A young woman comes to in the Paris restaurant in which she apparently works – she has survived some kind of trauma, but her memories haven’t. Something tells her there has been a reprieve. Yet when she crosses paths with a mysterious man called Eagleback, she becomes convinced that he holds the key to her identity. Over the course of a hot, sticky summer she covertly pursues Eagleback while re-learning how to live. Then she must decide if she is ready to solve the emotional puzzle of her life so far.
This is a fractured fairy tale – a funny and touching testament to the highs and lows of self-discovery and love found in unlikely places.
Praise from the Desmond Elliott Prize: “From screen pitch to narrative itch, each in their way well and truly scratched. Andrew Meehan, once head of development at the Irish Film Board, now literary novelist cum laude. One Star Awake, a title drawn from Padraic Colum’s celebrated sentimental ballad, these few words enigmatic and beguiling the perfect fit for a story conspicuous for the brilliance of its writing and the penumbral depths of its plot. Upon the simple premise of amnesic darkness in the city of light, Meehan has built a plot which entices and intrigues to mesmeric effect.”
Where did the idea for your debut novel come from?
I became preoccupied with a (made-up) person who had no notion of, and no real interest in, their own past. This young woman, I decided, would be a watcher and a doer but not a thinker. I had no idea where to put her until one weekend my girlfriend Áine went on a trip to Paris—the kind of thing we normally do together; but this time I couldn’t join her and the only way to join her was to write myself there. By the time she got home I had about 10,000 words on the go.
How does it feel to be longlisted for the Desmond Elliott Prize?
Well, it was a big surprise. And normally I don’t like surprises. I do now. Thanks for having me!
What was the most challenging thing about your journey to becoming a published author?
I used to swerve all over the place.

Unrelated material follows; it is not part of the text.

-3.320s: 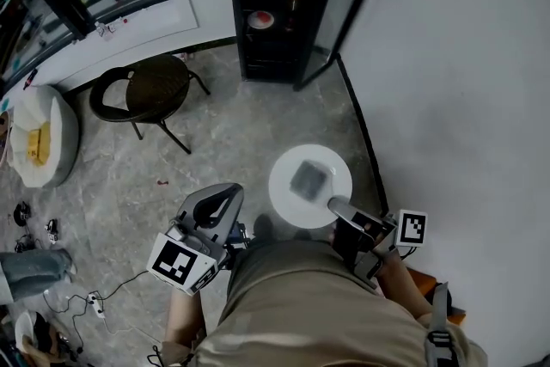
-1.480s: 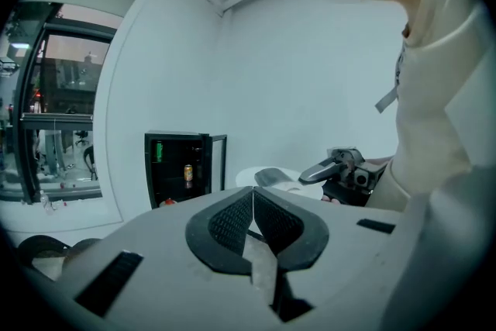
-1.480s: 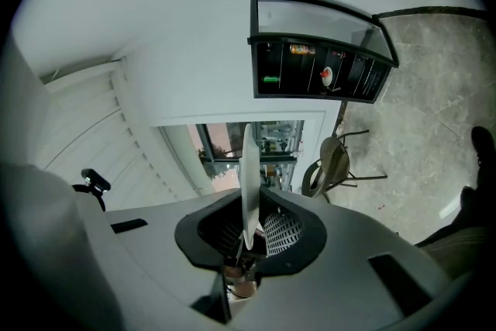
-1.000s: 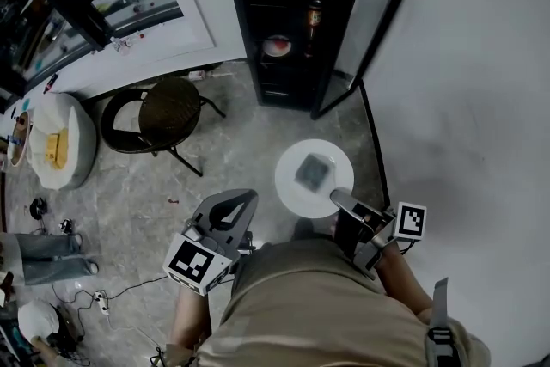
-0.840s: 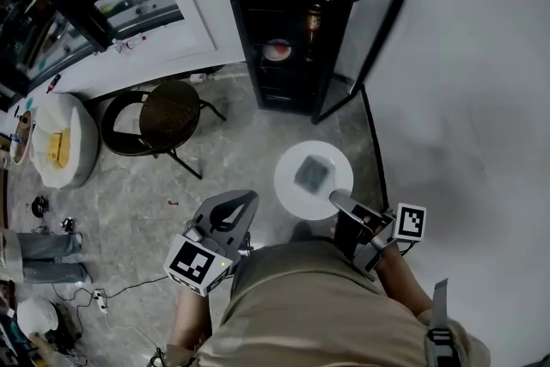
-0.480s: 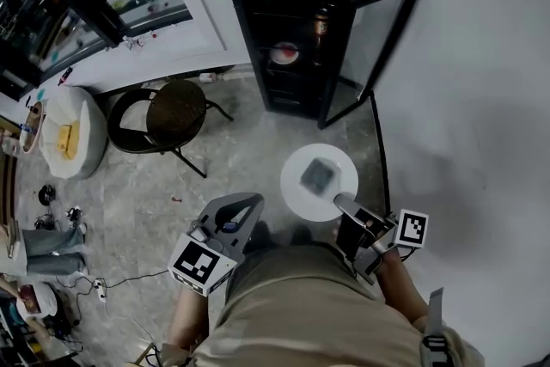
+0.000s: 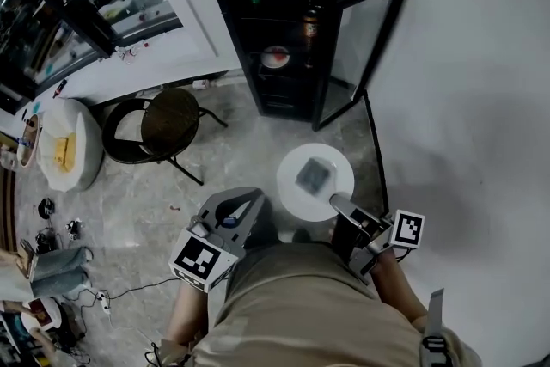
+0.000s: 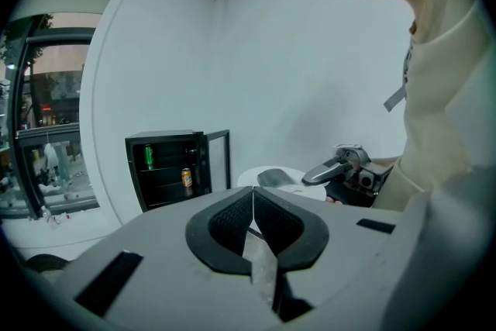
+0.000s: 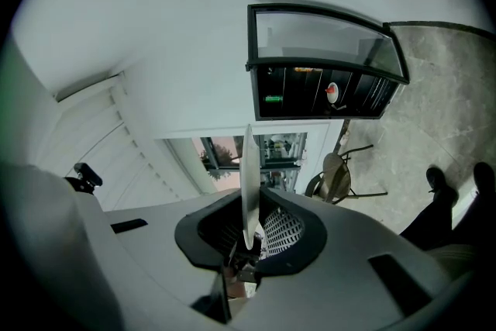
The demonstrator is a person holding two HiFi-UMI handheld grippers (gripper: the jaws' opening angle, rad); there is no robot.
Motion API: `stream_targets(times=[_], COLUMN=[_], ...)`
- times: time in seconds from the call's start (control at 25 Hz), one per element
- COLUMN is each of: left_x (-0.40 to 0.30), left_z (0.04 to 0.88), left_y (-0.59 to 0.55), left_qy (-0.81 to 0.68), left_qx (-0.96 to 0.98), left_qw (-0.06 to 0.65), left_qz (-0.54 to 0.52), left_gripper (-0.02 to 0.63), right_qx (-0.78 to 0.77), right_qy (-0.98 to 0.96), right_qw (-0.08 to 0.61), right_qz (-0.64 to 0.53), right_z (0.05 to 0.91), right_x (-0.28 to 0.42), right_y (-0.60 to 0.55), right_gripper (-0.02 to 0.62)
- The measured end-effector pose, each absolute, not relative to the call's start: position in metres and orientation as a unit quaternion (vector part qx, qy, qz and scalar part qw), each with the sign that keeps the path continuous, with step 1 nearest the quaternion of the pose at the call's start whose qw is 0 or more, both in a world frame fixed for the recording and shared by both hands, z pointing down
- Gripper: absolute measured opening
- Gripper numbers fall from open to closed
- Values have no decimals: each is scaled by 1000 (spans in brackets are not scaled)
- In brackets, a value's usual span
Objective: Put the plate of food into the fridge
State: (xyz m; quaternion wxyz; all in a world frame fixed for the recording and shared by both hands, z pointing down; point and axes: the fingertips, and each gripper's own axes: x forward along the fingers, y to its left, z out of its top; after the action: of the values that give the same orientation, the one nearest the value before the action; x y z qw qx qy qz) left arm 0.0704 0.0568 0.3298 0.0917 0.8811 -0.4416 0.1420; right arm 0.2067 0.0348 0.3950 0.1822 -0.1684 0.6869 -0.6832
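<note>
We hold plate [image 7: 314,182] by near rim in right gripper [image 7: 339,204], jaws clamped on edge; food [image 7: 312,175] sits centred. Left gripper [image 7: 243,204] empty, jaws together. Fridge [image 7: 277,30] lies straight ahead of plate, well apart, door [image 7: 365,47] swung open rightward.

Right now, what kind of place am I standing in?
Probably a lounge or office corner: a black mini fridge against a white wall, a round chair on grey stone floor, big windows.

Clear floor [image 7: 258,146] to fridge [image 7: 277,21] (chair [image 7: 163,123] leftward)
</note>
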Motion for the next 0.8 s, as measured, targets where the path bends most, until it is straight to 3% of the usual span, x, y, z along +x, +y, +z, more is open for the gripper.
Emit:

From one moment to the next I would go from thinking I was it to feeling like a burglar who hadn’t bothered turning up for work but was about to get caught anyway. That’s all over with now. I’ve stopped veering (except on the page). Eyes on the road.
What one piece of advice would you give to an aspiring novelist?

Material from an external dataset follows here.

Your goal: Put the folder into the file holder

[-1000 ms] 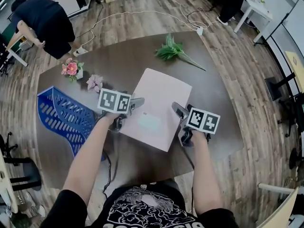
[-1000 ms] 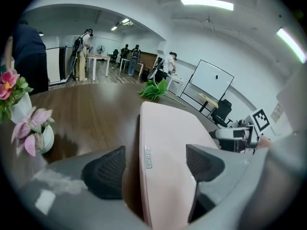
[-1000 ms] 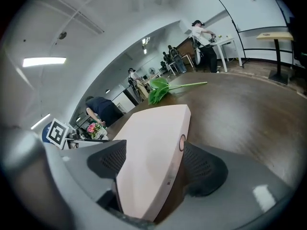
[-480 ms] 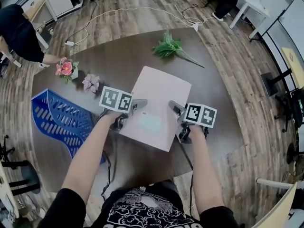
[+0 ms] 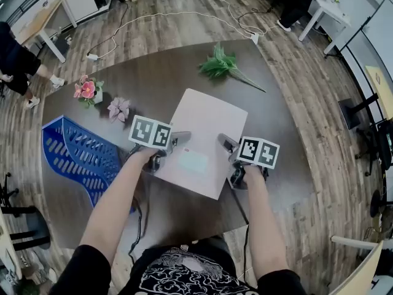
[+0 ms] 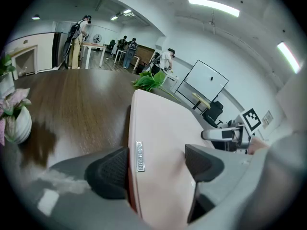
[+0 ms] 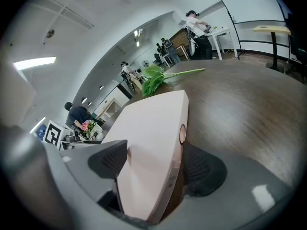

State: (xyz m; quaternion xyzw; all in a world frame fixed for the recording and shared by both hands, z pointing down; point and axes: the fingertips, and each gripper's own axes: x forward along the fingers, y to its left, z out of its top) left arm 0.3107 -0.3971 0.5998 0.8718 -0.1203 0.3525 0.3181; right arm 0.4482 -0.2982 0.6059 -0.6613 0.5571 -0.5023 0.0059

Always try to get something out of the working day—something usable. Even if it’s a nice doodle in the margin of your notebook.
What is your favourite debut novel of all time?

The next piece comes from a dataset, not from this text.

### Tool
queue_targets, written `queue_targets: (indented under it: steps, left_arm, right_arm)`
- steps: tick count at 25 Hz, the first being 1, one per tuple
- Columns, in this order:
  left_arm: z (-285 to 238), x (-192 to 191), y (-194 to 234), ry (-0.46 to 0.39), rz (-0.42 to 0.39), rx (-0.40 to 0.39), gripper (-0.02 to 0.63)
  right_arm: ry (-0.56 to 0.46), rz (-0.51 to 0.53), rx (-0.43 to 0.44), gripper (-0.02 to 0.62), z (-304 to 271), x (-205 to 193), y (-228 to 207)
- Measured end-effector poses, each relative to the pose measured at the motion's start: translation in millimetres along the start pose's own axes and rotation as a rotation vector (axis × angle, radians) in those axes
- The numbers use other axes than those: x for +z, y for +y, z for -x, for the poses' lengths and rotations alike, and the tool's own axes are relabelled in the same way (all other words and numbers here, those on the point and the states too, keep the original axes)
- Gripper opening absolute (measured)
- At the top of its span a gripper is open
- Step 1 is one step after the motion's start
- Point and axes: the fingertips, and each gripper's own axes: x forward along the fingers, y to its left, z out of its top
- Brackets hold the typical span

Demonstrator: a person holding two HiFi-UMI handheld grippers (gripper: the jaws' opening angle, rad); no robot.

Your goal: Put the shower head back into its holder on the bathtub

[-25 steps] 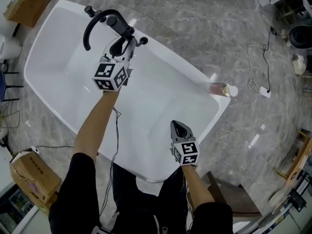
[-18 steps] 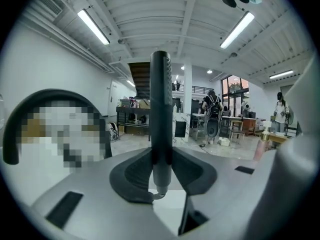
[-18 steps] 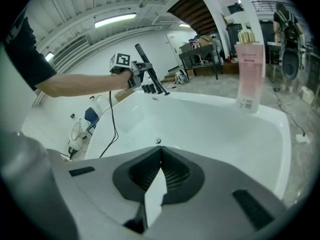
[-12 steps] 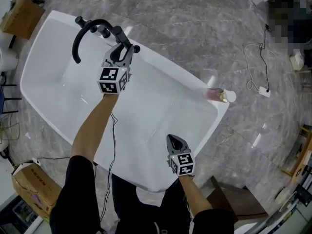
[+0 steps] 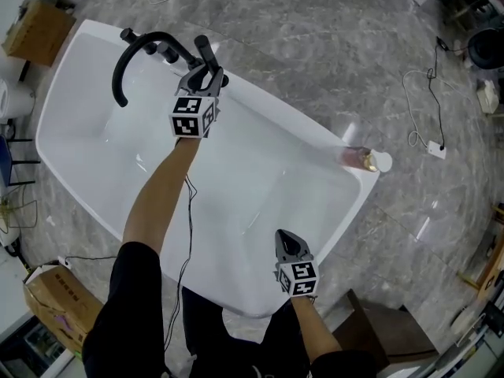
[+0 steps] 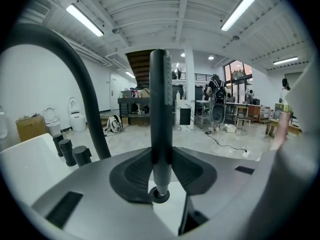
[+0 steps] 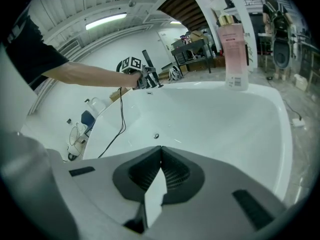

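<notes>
Gripping the black shower head (image 6: 160,109) upright between closed jaws, the left gripper (image 5: 203,75) is hovering at the bathtub's (image 5: 260,179) far rim beside the faucet (image 6: 90,109). Seating it looks like the step in hand, so the handle's lower end is needing alignment over the holder. Knobs (image 6: 81,155) are crowding 1 side, while the tub side is lying open. The right gripper (image 5: 288,244) is hanging closed and empty.

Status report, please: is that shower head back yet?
Left hand-held gripper shut on shower head, upright. Tip at the holder, seating unclear. Right hand-held gripper shut, empty. Nothing in the way.
</notes>
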Motion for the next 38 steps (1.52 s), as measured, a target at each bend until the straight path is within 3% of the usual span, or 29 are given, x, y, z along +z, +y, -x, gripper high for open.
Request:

I can’t decide if Lorrie Moore’s Who Will Run the Frog Hospital? is a novella or a novel. Either way, it has been a huge part of my life. I could, if you were to ask me, probably recite it to you whole. Dammit, I’ve looked it up and this is her second novel! I completely missed Anagrams. At least I get to go back and discover that one now. So, I’d also like to suggest The History Of Love by Nicole Krauss. That’s been everywhere with me. In fact, I took my old hardback for her to sign at the Edinburgh Book Festival last year. When I say the book has been everywhere with me, I mean the edition is battered and filthy. It’s almost soiled. It was like asking one of my favourite authors to sign an old nappy. But she seemed happy enough. I think.